━━━ Exercise materials

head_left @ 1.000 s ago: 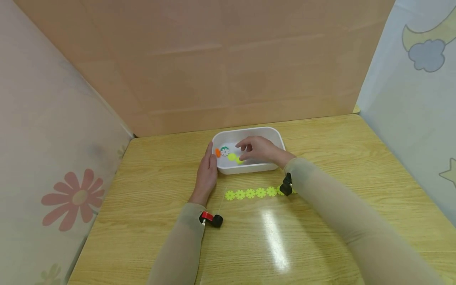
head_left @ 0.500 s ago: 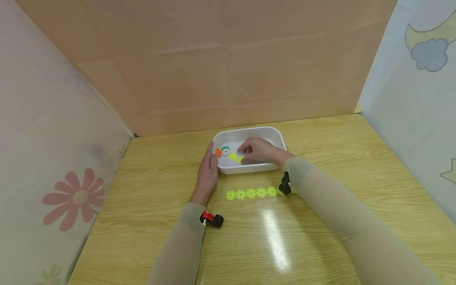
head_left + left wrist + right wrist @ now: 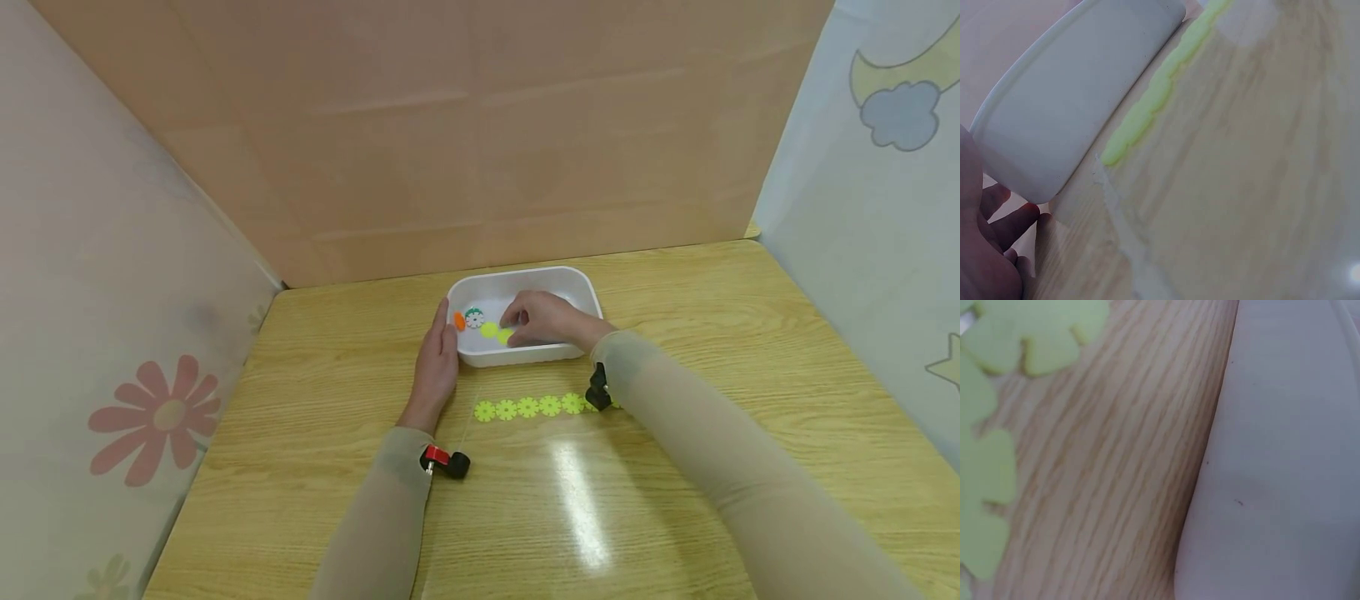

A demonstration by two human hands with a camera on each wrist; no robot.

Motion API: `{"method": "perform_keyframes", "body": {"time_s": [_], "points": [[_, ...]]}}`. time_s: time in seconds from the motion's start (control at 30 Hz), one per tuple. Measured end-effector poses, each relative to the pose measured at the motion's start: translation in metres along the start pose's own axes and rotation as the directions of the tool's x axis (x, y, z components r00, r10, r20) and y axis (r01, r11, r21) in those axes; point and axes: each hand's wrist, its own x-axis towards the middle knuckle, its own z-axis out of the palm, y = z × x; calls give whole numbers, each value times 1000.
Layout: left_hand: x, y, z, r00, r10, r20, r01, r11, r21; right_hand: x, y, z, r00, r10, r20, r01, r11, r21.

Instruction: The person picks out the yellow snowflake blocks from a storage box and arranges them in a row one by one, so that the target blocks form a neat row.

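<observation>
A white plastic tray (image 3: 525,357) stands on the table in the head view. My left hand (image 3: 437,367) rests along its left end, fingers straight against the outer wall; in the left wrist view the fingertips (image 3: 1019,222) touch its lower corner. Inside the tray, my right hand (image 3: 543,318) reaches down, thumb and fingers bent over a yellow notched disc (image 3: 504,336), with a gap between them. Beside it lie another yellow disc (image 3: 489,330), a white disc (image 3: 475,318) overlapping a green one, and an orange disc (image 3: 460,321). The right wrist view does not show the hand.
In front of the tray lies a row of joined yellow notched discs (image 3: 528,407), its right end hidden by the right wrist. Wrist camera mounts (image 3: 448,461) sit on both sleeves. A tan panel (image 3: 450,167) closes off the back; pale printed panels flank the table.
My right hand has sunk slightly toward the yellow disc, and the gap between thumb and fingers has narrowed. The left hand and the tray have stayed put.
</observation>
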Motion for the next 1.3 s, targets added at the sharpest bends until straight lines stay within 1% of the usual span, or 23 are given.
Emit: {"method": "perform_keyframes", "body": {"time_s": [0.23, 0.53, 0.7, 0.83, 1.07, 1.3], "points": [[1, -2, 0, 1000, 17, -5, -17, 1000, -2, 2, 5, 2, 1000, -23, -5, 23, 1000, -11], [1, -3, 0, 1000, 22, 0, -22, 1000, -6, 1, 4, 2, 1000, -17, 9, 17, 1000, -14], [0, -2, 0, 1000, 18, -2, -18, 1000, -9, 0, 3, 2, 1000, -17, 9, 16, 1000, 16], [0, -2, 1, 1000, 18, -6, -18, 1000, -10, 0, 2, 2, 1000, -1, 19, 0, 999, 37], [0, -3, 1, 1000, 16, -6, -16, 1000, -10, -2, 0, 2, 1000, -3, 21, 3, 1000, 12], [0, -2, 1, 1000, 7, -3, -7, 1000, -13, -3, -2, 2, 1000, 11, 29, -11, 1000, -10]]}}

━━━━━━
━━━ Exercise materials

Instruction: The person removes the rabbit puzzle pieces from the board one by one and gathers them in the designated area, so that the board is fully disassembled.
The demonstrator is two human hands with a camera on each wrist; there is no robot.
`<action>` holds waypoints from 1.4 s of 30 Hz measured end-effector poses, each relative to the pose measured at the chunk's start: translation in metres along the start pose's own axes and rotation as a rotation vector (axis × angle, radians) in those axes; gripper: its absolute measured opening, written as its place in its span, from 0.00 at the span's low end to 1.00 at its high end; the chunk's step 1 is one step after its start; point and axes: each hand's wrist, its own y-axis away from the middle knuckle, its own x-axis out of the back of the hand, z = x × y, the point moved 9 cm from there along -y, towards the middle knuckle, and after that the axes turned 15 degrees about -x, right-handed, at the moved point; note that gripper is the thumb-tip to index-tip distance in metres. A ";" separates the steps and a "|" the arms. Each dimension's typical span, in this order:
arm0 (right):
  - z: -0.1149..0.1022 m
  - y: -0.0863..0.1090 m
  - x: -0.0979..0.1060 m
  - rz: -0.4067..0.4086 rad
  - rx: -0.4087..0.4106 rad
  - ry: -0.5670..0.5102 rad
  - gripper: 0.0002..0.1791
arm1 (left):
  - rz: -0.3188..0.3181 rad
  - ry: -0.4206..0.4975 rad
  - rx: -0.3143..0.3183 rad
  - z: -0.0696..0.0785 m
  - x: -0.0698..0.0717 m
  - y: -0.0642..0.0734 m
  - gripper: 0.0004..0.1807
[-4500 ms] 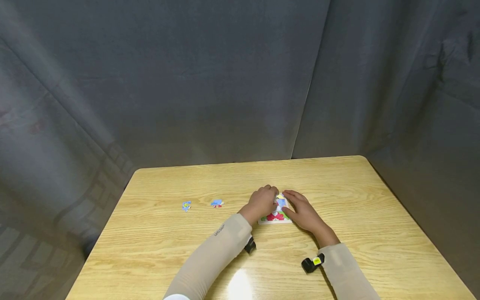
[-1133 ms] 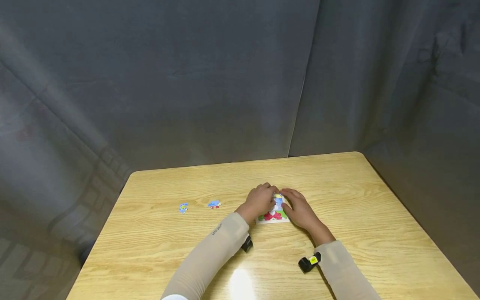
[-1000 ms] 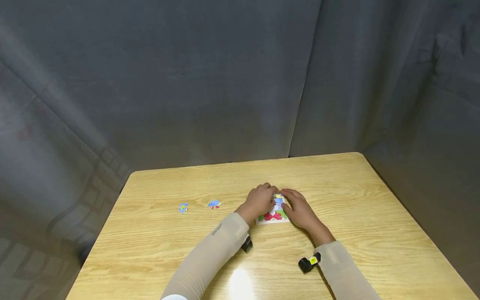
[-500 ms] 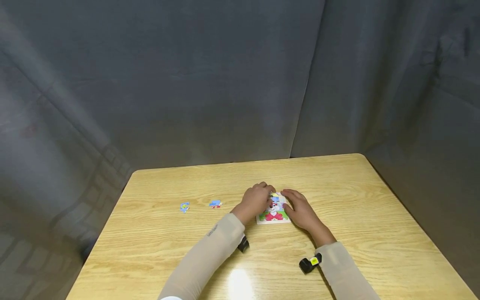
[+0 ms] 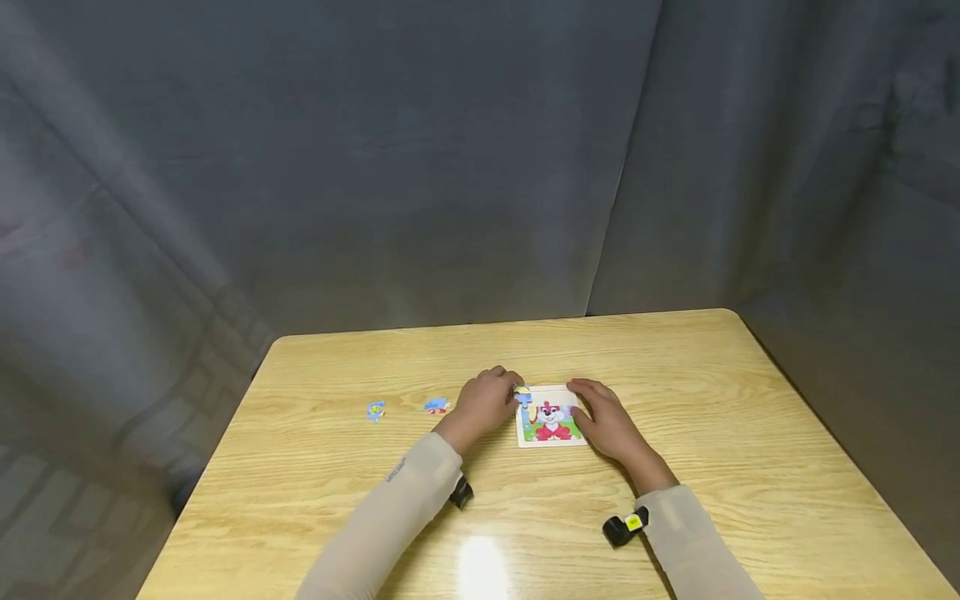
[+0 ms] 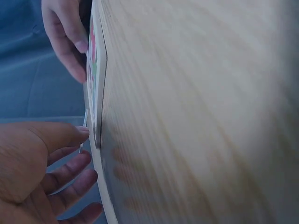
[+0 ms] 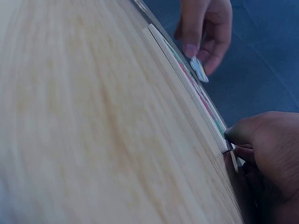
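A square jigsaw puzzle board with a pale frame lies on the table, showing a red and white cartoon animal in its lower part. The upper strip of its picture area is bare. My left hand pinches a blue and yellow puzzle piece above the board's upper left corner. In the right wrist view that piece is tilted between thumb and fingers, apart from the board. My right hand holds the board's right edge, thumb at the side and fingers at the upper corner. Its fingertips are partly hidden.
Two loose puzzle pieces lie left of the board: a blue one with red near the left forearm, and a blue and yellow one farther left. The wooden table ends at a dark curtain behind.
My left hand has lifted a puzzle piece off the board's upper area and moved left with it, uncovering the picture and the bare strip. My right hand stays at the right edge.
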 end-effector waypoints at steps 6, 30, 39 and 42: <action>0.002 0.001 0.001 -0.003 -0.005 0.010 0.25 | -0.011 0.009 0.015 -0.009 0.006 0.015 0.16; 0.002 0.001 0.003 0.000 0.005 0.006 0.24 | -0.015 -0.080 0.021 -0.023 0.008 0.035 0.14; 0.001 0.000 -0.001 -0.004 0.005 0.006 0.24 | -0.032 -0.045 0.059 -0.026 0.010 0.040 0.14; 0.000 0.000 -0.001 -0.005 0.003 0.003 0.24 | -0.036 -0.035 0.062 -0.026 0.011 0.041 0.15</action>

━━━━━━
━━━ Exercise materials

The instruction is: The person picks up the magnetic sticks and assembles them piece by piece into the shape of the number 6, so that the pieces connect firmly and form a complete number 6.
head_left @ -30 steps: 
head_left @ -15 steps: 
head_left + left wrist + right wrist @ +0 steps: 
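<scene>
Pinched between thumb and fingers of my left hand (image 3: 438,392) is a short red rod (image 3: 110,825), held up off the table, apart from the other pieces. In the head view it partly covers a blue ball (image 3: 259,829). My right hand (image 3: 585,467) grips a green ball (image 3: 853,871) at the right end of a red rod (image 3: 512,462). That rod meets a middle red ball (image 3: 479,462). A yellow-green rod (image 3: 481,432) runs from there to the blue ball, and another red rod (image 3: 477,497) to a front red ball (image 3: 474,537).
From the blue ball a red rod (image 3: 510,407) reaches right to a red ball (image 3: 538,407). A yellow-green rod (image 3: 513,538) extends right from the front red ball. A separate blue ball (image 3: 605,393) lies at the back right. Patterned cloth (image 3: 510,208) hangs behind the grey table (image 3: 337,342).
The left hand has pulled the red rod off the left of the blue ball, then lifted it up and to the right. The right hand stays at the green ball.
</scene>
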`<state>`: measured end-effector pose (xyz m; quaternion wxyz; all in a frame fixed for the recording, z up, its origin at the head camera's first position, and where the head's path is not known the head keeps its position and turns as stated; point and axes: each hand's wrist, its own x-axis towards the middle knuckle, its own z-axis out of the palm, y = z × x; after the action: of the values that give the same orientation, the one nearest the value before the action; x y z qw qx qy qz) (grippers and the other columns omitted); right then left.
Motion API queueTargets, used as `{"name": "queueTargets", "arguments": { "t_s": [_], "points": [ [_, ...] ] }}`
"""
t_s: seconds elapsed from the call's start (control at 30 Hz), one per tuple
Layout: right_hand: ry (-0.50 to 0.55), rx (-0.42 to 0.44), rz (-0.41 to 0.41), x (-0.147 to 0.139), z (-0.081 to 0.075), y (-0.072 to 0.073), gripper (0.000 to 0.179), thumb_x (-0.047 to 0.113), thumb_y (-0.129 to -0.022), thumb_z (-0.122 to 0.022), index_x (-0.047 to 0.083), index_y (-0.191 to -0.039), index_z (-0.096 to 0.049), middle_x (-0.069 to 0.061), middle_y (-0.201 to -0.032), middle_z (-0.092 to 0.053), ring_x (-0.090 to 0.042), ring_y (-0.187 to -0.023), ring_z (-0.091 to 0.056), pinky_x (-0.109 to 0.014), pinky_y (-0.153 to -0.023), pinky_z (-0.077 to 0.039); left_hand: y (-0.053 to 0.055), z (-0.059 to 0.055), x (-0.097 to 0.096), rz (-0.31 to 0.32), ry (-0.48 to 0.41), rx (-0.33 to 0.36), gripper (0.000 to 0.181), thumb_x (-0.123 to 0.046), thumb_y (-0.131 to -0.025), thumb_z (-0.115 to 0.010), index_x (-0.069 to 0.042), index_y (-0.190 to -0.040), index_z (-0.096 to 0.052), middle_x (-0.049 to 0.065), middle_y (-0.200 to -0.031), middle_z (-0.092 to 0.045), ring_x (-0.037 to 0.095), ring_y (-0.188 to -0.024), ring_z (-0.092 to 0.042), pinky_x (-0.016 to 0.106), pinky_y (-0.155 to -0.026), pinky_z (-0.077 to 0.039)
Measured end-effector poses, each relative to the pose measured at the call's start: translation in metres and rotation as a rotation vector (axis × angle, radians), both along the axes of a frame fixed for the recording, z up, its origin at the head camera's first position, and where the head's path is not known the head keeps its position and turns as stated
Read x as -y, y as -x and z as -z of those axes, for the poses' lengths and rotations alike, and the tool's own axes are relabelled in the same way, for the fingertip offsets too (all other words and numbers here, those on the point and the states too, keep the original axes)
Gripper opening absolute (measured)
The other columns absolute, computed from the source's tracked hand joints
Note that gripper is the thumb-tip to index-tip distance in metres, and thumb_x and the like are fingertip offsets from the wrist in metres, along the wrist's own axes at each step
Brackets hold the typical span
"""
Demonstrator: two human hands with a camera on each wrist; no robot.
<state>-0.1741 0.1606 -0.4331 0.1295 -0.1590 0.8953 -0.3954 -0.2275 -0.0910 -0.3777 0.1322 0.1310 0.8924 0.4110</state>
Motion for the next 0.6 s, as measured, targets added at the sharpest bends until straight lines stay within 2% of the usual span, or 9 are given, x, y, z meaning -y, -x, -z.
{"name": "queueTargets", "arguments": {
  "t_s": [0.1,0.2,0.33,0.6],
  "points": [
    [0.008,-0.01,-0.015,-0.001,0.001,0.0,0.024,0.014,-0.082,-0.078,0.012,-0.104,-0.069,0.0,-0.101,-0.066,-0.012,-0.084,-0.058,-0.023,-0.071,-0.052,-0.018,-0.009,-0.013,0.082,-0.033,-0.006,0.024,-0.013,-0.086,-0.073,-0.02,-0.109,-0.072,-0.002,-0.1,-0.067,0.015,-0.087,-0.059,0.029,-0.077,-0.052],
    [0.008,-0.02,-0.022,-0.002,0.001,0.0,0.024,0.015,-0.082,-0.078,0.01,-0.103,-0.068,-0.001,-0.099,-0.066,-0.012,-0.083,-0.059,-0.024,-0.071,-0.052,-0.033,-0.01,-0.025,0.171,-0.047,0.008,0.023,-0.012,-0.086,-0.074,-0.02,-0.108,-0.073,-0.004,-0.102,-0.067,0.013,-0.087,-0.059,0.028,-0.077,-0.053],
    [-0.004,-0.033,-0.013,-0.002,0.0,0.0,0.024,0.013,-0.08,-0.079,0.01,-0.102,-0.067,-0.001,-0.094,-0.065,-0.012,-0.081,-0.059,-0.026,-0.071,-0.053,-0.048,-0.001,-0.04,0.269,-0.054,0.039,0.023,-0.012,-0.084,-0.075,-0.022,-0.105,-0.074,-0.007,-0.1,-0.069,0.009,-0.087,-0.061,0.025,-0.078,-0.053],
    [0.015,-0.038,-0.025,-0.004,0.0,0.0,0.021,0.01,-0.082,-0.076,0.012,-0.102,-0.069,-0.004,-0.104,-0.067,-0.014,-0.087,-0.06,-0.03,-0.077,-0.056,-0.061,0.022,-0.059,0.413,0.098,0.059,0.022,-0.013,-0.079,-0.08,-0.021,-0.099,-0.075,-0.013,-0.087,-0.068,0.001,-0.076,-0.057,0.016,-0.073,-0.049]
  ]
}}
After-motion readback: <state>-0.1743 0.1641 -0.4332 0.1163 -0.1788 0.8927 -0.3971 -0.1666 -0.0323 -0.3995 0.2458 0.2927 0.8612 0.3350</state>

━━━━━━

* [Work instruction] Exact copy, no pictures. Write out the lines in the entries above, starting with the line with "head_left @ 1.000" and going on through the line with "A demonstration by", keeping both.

* [Solution to this task]
head_left @ 1.000 s ago: 
head_left @ 0.500 s ago: 
head_left + left wrist + right wrist @ now: 

A demonstration by two human hands with a camera on each wrist; no robot.

The answer has been written out in full.